Widziałem tam emocje

Wydawałoby się, że one zawsze towarzyszą muzyce i tak jest w istocie. Jednak dawno nie widziałem TAKICH EMOCJI i TAKIEGO ZAANGAŻOWANIA.
Bartek, nie posiadając żadnego przygotowania muzycznego, grał będąc w rodzaju transu. To samo zjawisko możemy zauważyć często u profesjonalnych i znanych muzyków, zarówno w muzyce klasycznej jak i rozrywkowej. Ci jednak są przygotowani do występowania przed publicznością i robienia show na scenie.
Mój ulubiony gitarzysta z dzieciństwa – Slash – odpływa grając solówkę

Gwarantuję Ci, że gdybyś nie widział wtedy Bartka, a jedynie słyszał dźwięki wychodzące spod jego palców, byłbyś przekonany, że grane jest właśnie jakieś szalone solo jazzowe fortepianu.

Niesamowity był też moment w którym Bartkowi kazano już kończyć. Improwizacja nabrała wtedy jeszcze żywszego charakteru i poprowadzona przez kolejne punkty kulminacyjne zakończyła się zerwaniem frazy. Przypominam, że Bartek nie ma przygotowania muzycznego i jest osobą upośledzoną. Na co dzień jego intelekt i poziom odczuwania jest równy poziomowi pięciolatka (a w niektórych czynnościach nawet niższy).

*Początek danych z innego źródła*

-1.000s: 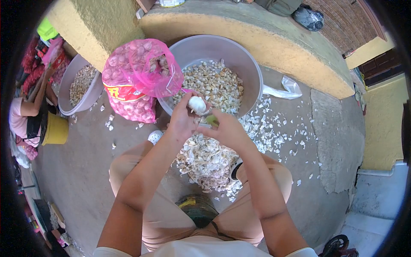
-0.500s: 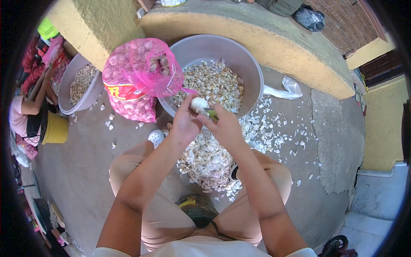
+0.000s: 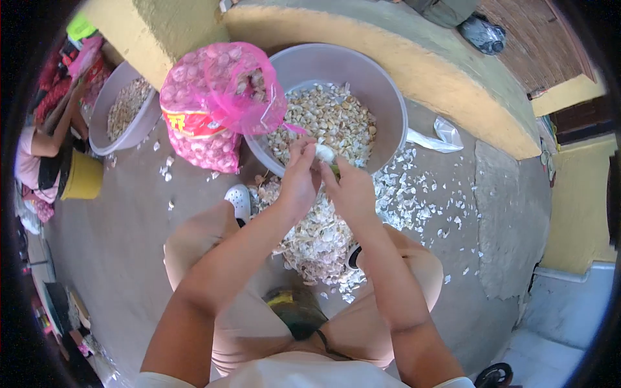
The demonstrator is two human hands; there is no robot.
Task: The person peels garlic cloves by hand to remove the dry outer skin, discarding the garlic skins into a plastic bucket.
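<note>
My left hand [image 3: 299, 176] grips a white garlic bulb [image 3: 323, 152] just over the near rim of a large grey basin [image 3: 388, 103] filled with garlic cloves. My right hand [image 3: 350, 187] is closed around a small green-handled knife [image 3: 335, 169], only partly visible, pressed against the bulb. Both hands touch each other around the bulb. Below them a heap of papery garlic skins [image 3: 317, 242] lies on the concrete floor between my knees.
A pink net bag of garlic bulbs [image 3: 213, 107] leans on the basin's left side. A second basin [image 3: 119, 126] stands far left beside another person [image 3: 35, 165] and a yellow bucket [image 3: 81, 176]. A yellow curved ledge [image 3: 414, 52] runs behind. Skins scatter to the right.
Both hands have moved up and closer together over the basin's rim; the bulb is now more covered by my fingers. The camera has tilted slightly.
</note>
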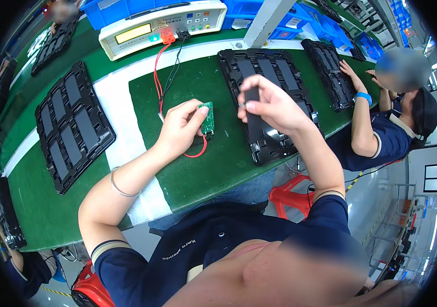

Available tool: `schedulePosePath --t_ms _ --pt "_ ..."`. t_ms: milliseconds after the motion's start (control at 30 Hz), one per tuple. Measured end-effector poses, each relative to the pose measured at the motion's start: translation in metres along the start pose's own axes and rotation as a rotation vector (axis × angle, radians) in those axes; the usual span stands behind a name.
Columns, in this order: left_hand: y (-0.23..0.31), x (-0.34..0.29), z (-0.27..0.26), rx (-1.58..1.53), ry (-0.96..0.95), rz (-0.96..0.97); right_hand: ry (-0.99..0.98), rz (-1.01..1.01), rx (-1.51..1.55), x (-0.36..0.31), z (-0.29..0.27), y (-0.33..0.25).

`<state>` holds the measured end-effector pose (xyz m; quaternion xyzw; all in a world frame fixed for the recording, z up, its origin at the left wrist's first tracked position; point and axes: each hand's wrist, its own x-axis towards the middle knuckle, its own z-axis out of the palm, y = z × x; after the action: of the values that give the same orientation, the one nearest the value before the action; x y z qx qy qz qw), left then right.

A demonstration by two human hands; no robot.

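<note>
My left hand [177,128] pinches a small green circuit board [208,118] between thumb and fingers, above the green tabletop. A red wire [204,149] loops down from the board's lower end. Over the right-hand black tray [225,64], my right hand [277,106] grips a flat dark rectangular piece [252,95] held on end. The fingers cover part of that piece, so its exact kind is unclear. Grey rectangular pieces lie in the tray's slots. Red and black leads [157,77] run from a cream-coloured bench tester [126,50] toward my left hand.
Another black tray [107,134] with grey pieces lies on the left. Blue bins [113,13] and a metal post [265,28] stand along the back. At right, a co-worker [364,123] handles a further black tray [326,71]. A red stool [290,197] stands below the table edge.
</note>
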<state>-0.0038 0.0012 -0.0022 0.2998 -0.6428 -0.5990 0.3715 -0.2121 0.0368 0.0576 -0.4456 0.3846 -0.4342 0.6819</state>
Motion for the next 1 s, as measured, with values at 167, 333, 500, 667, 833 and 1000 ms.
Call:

Ludzki mózg nigdy nie przestanie mnie zadziwiać. Niepojęte jest dla mnie to, w jaki sposób możliwa jest taka gra, poczucie rytmu, wyczuwalność frazy, przewidywanie (nawet jeśli nie do końca nieświadome) i prowadzenie melodii wraz z kontrolą dynamiczną – przy jednoczesnym upośledzeniu umiejętności takich jak pisanie, czytanie czy mówienie.
Jeżeli upośledzona osoba może tworzyć, a przy tym oddać się temu procesowi całkowicie i zrelaksować się, to Ty też możesz to zrobić. Olej swoje niedoskonałości, olej to, że ktoś patrzy. Nie myśl co powiedzą ludzie. I przede wszystkim, nie daj sobie wmówić, że robisz to źle! Jeśli Ci to pomoże – robisz to wystarczająco dobrze i nikomu nic do tego.